Un attimo... avevo indosso l'abito regalatomi per i miei diciotto anni; era la sera in cui mi ubriacai.
Dopo essere giunta a quella conclusione, un'improvvisa sensazione di stordimento mi investì e tutto ciò che mi circondava sembrò allontanarsi sempre di più: il suono della campanella, il chiasso degli alunni che si affrettavano ad entrare, gli oggetti, gli alberi... Tutto diventò sfocato. La mente si alleggerì e le mie labbra pronunciarono parole senza il mio consenso o controllo: «dì la verità, la tua non è preoccupazione.»
«Cosa? Oks stai bene? Hai uno sguardo che-»
«Ti preoccupi se sto bene? Ammettilo Gabriel, ammetti che tu mi hai sempre vista come la compagna da addomesticare. Ricordo sai? Ricordo la sera del mio diciottesimo compleanno, qual è il tuo piano? Scoparmi e poi eloggiarti davanti a quei pezzenti col pelo troppo lungo?»
Sgranò gli occhi sorpreso dalle mie parole, «ma che cazzo stai dicendo? È vero, quella sera ci siamo baciati, ma se avessi voluto scoparti lo avrei fatto senza ripensamenti, invece ti ho fermata! Inoltre sei troppo testarda ed orgogliosa per riuscire a sottometterti alla mia volontà, non che voglia farlo, intendiamoci.»
Abbozzai un sorriso tirato, «sì, certo, ci credo.»
E proprio come era arrivato, quello strano stordimento e senso di smarrimento se ne andò, lasciandomi confusa e con vuoti di memoria.
Tutto riprense a scorrere normale, tutto si presentò nuovamente come nitido: i suoni, gli oggetti e un Gabriel decisamente incazzato...
«Perché mi guardi in quel modo? Cos'ho fatto?», gli poggiai una mano sulla spalla, ma ciò aggravò solo la situazione.
«Cos'hai fatto? Mi stai fottutamente prendendo per il culo?», si liberò dalla mia stretta.
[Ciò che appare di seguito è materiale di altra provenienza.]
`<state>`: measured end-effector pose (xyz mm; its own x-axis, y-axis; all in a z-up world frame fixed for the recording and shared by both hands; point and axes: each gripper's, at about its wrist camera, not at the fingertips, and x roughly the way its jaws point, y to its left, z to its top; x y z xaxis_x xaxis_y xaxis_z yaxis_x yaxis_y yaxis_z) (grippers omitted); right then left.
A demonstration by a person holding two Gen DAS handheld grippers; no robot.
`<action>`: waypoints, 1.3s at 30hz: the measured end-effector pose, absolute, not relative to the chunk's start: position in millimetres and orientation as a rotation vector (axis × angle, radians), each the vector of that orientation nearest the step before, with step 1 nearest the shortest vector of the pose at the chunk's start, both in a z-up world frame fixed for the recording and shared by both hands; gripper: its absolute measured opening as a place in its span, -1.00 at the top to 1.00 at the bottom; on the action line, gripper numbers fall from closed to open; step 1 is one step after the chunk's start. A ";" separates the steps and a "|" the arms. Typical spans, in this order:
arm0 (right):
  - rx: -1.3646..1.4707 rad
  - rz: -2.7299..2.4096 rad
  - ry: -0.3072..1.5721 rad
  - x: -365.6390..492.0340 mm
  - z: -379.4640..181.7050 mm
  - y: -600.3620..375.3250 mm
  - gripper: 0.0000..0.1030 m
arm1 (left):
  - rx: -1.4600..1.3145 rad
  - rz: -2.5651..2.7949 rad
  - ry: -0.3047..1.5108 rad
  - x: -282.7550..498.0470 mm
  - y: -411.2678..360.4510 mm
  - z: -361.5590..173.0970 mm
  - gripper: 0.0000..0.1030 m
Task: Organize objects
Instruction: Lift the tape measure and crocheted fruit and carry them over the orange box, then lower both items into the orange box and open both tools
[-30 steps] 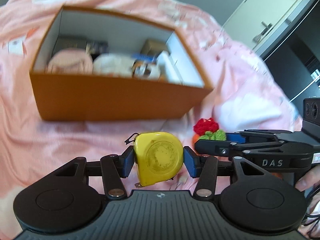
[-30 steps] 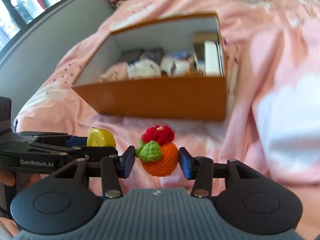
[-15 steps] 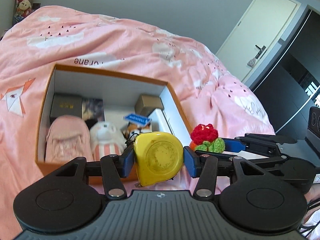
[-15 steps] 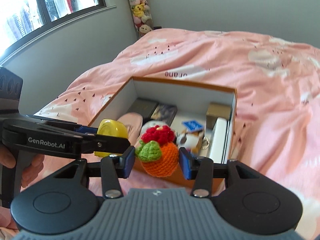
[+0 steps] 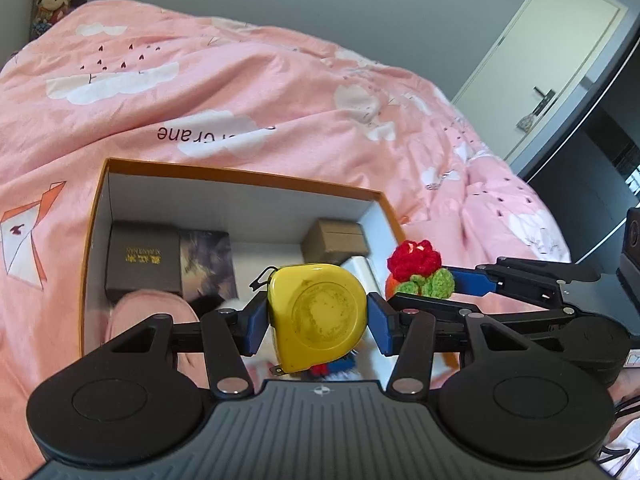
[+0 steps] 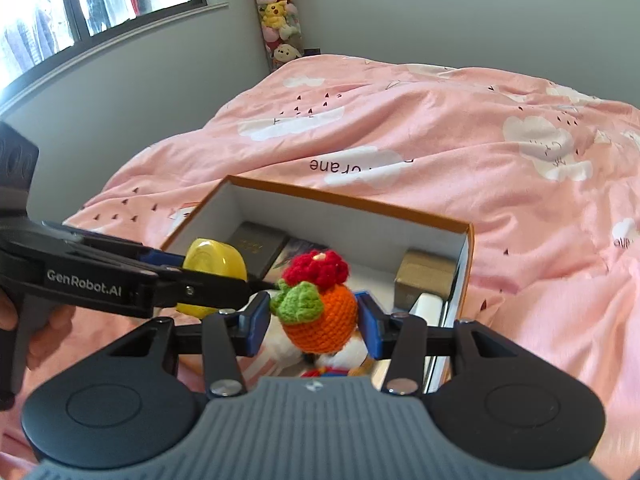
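The left gripper (image 5: 318, 318) was clamped on a hard, glossy yellow tape measure (image 5: 318, 316), rounded and flat-faced, carried over the orange box (image 5: 240, 174) just ahead and below, presumably for dropping in. Beside it to the right, the right gripper (image 6: 312, 316) pinched a soft crocheted orange ball (image 6: 320, 308) with red and green knit tufts, above the same white-lined box holding small cartons.

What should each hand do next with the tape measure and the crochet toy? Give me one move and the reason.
Probably lower both tongs a little into the orange box before letting go. The left tongs grip the yellow tape measure and the right tongs grip the crochet toy above the box's already crowded near end; its white floor farther back looks bare.
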<state>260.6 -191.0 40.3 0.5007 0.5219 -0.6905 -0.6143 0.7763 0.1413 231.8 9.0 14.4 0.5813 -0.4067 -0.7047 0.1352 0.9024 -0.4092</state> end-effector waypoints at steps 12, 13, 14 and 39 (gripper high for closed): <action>-0.447 0.777 0.764 319.3 -10.6 -143.4 0.05 | -0.280 -0.308 0.994 306.3 4.2 -14.3 -0.14; -0.487 0.779 0.764 322.2 -16.0 -139.4 0.05 | -0.281 -0.307 1.005 311.4 3.6 -18.5 -0.14; -0.526 0.778 0.756 324.1 -21.0 -136.0 0.05 | -0.283 -0.307 1.015 316.4 3.3 -22.2 -0.14; -0.678 0.766 0.721 342.2 -46.3 -144.4 -0.30 | -0.222 -0.237 1.179 355.2 -6.5 -72.7 -0.14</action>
Io davvero non ricordavo cosa fosse successo o cosa avessi detto, ricordavo solo l'ultima sua frase e poi una strana sensazione.
«Gabeiel io-»
«No, non aggiungere altro», mi diede le spalle, «buona fortuna col tuo piano di merda.»
«Gabriel aspetta! Ma che ho detto?», conclusi quando ormai di lui non vi era nemmeno più l'ombra.